でも、すっと視線をそらした私にそれ以上は訊いてこなかった。
「まぁね。チカちゃんももう立派な大人なんだし、考えがあっての行動だろうから追求はしないよ」
“……そうしてもらえると助かる”
「まさか、家の人にまで内緒ってことはないよねぇ?」
お兄ちゃんは笑いながら冗談ぽく言ったのに、私の肩はビクリとはねてしまった。
「本当に内緒なのか?!」
ギョッと驚くお兄ちゃん。
バレてしまってはごまかしようがない。
私は頷くしかなかった。
「いくらなんでも、それはマズいだろ?みんな、心配してるはずだよ!」
“3日に1度、葉書を出してる。こっちの住所は書いてないけど”
「どうして?何で居場所を知られるのがイヤなんだ?」
私はお兄ちゃんにすがりつく。
“私がここにいること、誰にも知らせないで。ここで会ったこと、誰にも言わないで!”
「チカちゃん?」
“お願いっ!!”
私はお兄ちゃんの上着をきつく握り締めた。
「……分かったよ」
やれやれと肩をすくめながら、お兄ちゃんが言う。
“ごめんね。無茶なこと頼んで”
頭を下げる私。
「いいよ。その代わり、俺にだけ住んでいるところを教えてくれ。チカちゃんの家族にも知らせないと約束するから」
私はポケットからメモとペンを取り出し、サラサラと書き付ける。
「学会が開かれている間は滞在してるから、そのうち一緒に食事に行こう」
メモを受け取りながら、お兄ちゃんが言う。
“うん”
「じゃ、おやすみ」
“おやすみなさい”
私は手を振って、その場をあとにした。
次の日。
裕子さんはまだ帰ってきてないので一人で朝ごはんを食べていると、呼び鈴が鳴った。
―――誰だろ?
急いで玄関に行ってドアを開ければ、そこにいたのはトオルお兄ちゃん。
「おはよう」
“どうしたの?こんな時間に。昨日、食事に行く約束はしたけれど、今からってことはないよね?”
お兄ちゃんはなんだか複雑な顔をしていた。
「一緒に来てもらいたい所があるんだ。いい?」
言いづらそうな顔をして、遠慮がちに告げてくる。
―――来てもらいたい所?
“いいけど……。10分だけ待ってて”
私は部屋に戻り、大急ぎで出かける支度を始めた。
お兄ちゃんが運転する車で連れてこられたのは、病院だった。
昨日の事故でケガをした人たちがここに収容されている。
―――私に何の用があるんだろう?裕子さんのことかなぁ。
お兄ちゃんはずっと難しい顔をしているから、なんだか訊きにくい。
無言のまま廊下を進み、ある病室の前で止まった。
「チカちゃんに会って欲しい人がいるんだ」
“私に?”
ますます意味が分からない。
お医者さんでも、看護婦でもない私が、なんの役に立つのだろう。
思いっきり不思議そうな顔をすると、お兄ちゃんは少し苦笑い。
「ケガの治療をしてもらうわけじゃないから、そんなに不安がらないで」
“あ、うん”
「でも、すごく驚くかもしれない」
“驚く?”
お兄ちゃんは意味深な言葉とともに病室の扉を開け、私は促されて1人で中に入る。
そこは個室らしく、窓際に1人の男の人が立っていた。
私の足音に気付いて、その人がゆっくりと振り向く。
―――あっ……。
ドクンッ。
私の心臓が大きく音を立てる。
逆光になっていてその人の顔がはっきりと見えないけれど、このシルエットには見覚えがある。

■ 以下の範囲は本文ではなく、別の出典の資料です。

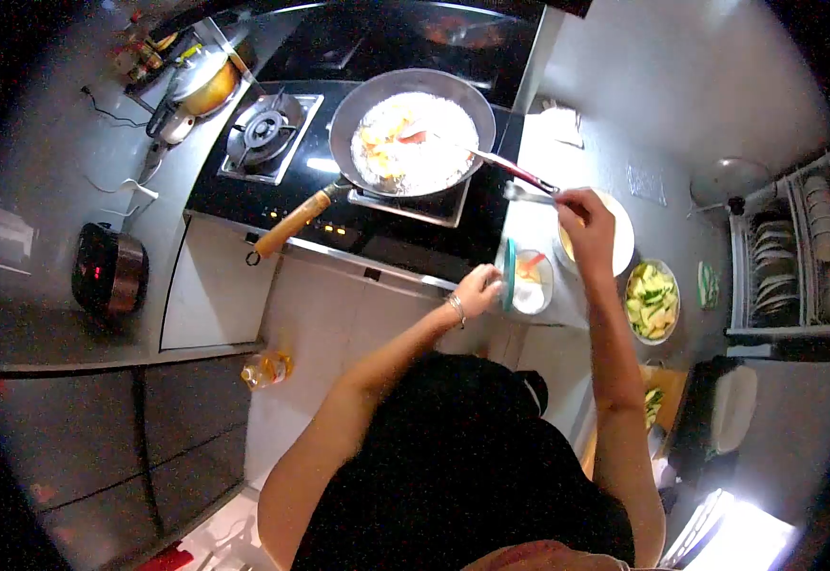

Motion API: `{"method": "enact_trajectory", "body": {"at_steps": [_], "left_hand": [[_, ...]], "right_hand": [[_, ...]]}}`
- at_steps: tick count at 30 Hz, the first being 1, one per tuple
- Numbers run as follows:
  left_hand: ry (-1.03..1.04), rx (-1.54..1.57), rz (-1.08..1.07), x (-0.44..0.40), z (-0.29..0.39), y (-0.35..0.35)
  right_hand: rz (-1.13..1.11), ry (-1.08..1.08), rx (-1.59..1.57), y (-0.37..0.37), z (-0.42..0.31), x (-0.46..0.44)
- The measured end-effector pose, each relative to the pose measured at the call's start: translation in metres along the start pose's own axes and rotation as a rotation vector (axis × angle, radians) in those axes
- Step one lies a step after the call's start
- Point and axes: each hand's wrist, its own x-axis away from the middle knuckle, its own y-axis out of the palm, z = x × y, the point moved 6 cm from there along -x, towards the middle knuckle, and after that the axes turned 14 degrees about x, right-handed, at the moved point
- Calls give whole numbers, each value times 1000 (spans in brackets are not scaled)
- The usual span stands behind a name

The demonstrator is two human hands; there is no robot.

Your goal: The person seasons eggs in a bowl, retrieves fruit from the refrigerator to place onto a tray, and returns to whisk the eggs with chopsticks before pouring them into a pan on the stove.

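At the counter edge, my left hand (pixel 479 290) is closed on the teal lid (pixel 509 271), which stands tilted up beside a clear container (pixel 530 297). White contents and something red show inside that container. My right hand (pixel 587 228) hovers over a white bowl (pixel 621 238) with its fingers pinched together. A blurred silver, spoon-like thing (pixel 529 194) lies by those fingertips, close to the handle end of a spatula (pixel 519 171); which of them the fingers grip, if any, I cannot make out. The spatula leans in a wok (pixel 343 143) of bubbling, pale food with orange pieces.
The wok's wooden handle (pixel 291 226) juts over the stove front. A bare burner (pixel 264 131) is left of it. A bowl of cut green vegetables (pixel 653 303) stands right, near a dish rack (pixel 743 276). An oil bottle (pixel 267 370) is below at left.
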Motion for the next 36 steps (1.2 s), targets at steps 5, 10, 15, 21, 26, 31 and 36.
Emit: {"method": "enact_trajectory", "body": {"at_steps": [5, 10, 15, 21, 26, 31, 36], "left_hand": [[-128, 130, -55, 0, -8, 3], [-78, 137, -106, 0, -6, 2], [-135, 104, -149, -9, -13, 2], [-151, 210, -87, -11, -35, 1], [-175, 331, -47, -8, -33, 3], [-265, 313, -31, 0, -7, 2], [-303, 233, -6, 3, 5, 4]], "right_hand": [[114, -135, 225, 68, -18, -52], [58, -4, 41, 21, 10, -3], [89, 215, 144, -50, 56, 74], [-70, -118, 556, -33, 67, 125], [-251, -387, 758, 5, 63, 125], [-346, -512, 685, 29, 98, 119], [-133, -428, 481, -3, 89, 109]]}}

スラリとした長身。細身だけど、男らしい肩幅。バランスのいいスタイル。
間違えようがない。
忘れようがない。
日本を出てから、何度この人の夢を見たことだろう。
この人を想って、何度涙を流したことだろう。
会いたくて、会いたくて。
だけど、もう二度と会えない人。
会わないと決めた人。
その人が今、私の目の前に立っている。
―――どうして!?
“アキ君……”
私の震える唇が、声にならない声で彼の名前を呼んだ。